Like the original, the remake begins in the Tuscan countryside. Ben and Louise Dalton (Scoot McNairy and Mackenzie Davis) are an American couple raising their 11-year-old daughter Agnes (Alix West Lefler) in London. On their holiday, they meet Patrick and Ciara Feld (James McAvoy and Aisling Franciosi), whose similarly aged son named Ant (Dan Hough) is mute. The Felds invite the Daltons to visit them at their remote farm in England’s West Country, and it’s there that Ant secretly passes Agnes a note that reads, “Hjælp mig. Det er ikke sikkert her.” Agnes does not read Danish, but if you do, it’s going to set alarm bells ringing in your head.
Those bells may be ringing anyway.
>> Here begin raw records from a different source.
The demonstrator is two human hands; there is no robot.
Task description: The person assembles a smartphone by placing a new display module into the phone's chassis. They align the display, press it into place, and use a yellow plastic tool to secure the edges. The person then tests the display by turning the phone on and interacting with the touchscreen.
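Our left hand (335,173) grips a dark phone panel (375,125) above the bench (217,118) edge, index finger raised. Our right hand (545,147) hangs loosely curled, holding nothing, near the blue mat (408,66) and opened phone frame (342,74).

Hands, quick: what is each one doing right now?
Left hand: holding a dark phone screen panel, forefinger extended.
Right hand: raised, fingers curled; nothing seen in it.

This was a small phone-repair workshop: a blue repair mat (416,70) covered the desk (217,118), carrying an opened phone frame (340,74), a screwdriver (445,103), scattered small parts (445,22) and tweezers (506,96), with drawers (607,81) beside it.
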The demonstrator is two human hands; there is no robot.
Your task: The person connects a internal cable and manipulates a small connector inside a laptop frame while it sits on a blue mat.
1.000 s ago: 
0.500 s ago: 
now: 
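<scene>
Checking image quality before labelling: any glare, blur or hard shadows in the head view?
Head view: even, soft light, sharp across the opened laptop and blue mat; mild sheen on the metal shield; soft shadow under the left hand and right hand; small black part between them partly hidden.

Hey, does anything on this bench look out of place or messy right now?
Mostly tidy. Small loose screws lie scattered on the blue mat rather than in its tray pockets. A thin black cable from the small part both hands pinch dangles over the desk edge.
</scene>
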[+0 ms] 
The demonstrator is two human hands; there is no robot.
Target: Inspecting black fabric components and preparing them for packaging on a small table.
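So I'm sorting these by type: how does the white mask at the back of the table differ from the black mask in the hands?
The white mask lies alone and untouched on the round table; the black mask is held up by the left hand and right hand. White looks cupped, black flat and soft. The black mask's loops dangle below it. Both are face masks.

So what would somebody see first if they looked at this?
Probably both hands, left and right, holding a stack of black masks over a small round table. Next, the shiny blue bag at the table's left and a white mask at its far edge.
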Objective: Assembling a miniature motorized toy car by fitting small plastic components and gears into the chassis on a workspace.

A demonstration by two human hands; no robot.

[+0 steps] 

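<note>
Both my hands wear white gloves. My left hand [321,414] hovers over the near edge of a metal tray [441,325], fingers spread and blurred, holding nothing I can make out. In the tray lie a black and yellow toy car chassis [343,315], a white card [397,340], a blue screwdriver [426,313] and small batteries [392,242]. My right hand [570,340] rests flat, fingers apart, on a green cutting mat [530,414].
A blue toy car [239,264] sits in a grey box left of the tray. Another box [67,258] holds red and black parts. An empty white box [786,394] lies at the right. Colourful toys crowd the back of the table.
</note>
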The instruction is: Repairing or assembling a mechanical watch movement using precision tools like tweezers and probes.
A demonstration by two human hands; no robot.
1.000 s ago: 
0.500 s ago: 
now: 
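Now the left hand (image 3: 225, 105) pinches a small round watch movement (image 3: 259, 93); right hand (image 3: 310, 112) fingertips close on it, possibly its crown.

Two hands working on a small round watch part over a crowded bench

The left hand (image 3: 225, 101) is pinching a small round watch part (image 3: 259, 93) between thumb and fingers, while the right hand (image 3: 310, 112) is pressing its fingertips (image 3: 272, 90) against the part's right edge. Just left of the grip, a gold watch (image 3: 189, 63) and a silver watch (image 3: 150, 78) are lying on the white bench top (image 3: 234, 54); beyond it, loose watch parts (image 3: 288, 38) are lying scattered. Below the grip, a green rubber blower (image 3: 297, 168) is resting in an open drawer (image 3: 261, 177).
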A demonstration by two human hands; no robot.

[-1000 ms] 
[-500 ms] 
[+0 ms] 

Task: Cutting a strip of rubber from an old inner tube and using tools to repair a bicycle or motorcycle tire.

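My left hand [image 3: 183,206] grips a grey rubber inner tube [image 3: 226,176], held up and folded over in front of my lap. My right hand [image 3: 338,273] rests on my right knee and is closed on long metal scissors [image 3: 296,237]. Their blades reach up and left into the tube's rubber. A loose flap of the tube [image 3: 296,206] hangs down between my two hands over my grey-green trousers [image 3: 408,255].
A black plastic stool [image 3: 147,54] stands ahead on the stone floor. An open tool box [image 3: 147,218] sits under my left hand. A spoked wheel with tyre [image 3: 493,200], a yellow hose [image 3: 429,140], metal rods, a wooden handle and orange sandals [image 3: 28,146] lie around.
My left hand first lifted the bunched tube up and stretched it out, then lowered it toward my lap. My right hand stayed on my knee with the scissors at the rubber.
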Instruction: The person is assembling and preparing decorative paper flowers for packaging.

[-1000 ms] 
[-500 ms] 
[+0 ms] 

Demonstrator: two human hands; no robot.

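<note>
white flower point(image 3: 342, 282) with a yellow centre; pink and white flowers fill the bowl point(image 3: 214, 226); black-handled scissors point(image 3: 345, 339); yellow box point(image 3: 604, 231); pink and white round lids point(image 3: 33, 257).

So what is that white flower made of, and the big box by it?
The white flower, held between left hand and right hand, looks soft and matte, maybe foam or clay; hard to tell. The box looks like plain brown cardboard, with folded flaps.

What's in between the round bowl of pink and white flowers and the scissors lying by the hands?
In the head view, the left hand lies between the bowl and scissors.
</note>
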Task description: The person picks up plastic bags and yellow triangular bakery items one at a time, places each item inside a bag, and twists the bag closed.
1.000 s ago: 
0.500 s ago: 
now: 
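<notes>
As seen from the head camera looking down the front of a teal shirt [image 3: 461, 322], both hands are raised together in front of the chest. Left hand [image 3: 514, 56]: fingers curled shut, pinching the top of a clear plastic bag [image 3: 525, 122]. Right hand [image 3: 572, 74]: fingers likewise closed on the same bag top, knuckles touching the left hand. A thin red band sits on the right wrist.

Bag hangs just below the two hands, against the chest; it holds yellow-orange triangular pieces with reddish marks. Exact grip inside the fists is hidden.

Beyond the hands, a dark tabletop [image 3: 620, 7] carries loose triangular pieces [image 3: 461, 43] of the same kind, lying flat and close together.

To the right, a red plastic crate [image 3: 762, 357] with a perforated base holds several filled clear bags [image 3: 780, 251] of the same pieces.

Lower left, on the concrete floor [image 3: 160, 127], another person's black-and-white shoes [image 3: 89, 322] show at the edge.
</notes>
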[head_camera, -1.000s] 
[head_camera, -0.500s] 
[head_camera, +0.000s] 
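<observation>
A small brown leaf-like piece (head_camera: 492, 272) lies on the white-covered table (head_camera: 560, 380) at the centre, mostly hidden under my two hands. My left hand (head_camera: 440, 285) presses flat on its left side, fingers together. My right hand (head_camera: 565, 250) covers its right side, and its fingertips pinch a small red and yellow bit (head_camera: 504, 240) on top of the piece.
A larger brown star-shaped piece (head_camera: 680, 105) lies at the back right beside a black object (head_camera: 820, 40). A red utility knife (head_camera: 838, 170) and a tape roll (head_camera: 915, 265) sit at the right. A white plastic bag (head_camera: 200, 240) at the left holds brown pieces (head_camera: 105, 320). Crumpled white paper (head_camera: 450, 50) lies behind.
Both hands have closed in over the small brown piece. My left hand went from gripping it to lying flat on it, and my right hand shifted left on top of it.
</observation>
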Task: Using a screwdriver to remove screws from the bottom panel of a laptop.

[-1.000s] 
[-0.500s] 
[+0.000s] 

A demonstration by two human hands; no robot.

McAvoy in particular deploys his charm and sense of humor early on when Paddy tells dirty jokes to drive away annoying Danish tourists who want to talk the Daltons’ ear off about Italian food. He quickly turns sinister, though, as Paddy pressures vegetarian Louise into eating the roast goose that Ciara has so lovingly prepared. He reveals that he’s sponsoring a Syrian refugee (Motaz Malhees) living in the area and then openly jokes about having the man deported. Then the kids try to perform a country dance routine during lunch and Patrick becomes so angry at Ant for getting the dance wrong that he turns red in the face and screams obscenities at the terrified boy, and when the Daltons object to him, he rounds on them and tells them that how he parents his kid is none of their business. This performance gives you the queasy feeling of being in public and seeing a stranger mistreat his friend or the waiter, where you’re not sure whether intervening might make matters worse.
For all the skill McAvoy brings to this monstrous role, I can’t help but find the movie’s treatment of Ben more interesting. He’s presented as a weak man who’s unequal to the situation, and not for nothing does the film cast McNairy, the Dallas native who’s shorter than Davis and has a wobbly jawline. Ben is unemployed because the job he moved to the U.K. for evaporated soon after he relocated his family, and he’s full of suppressed anger at Louise after she sexted a male colleague. Patrick does help him get that out, but when things go south at the farm, Ben tries and fails to set the Felds’ barn on fire (though this turns out to be a good thing) and blows two chances to kill the people who are threatening his wife and daughter. This generates more tension than having Ben be some calm heroic type, and it’s neatly counterpointed by Agnes going from a girl who can’t sleep without her stuffed bunny beside her to faking her first period after it becomes clear that the Felds have no intention of ever letting her parents leave the farm. It’s this innovative take on coming through in a bad predicament that makes Speak No Evil into a flawed but effective piece of entertainment.
Speak No Evil
Starring James McAvoy and Mackenzie Davis. Written and directed by James Watkins, based on Christian and Mads Tafdrup’s screenplay. Rated R.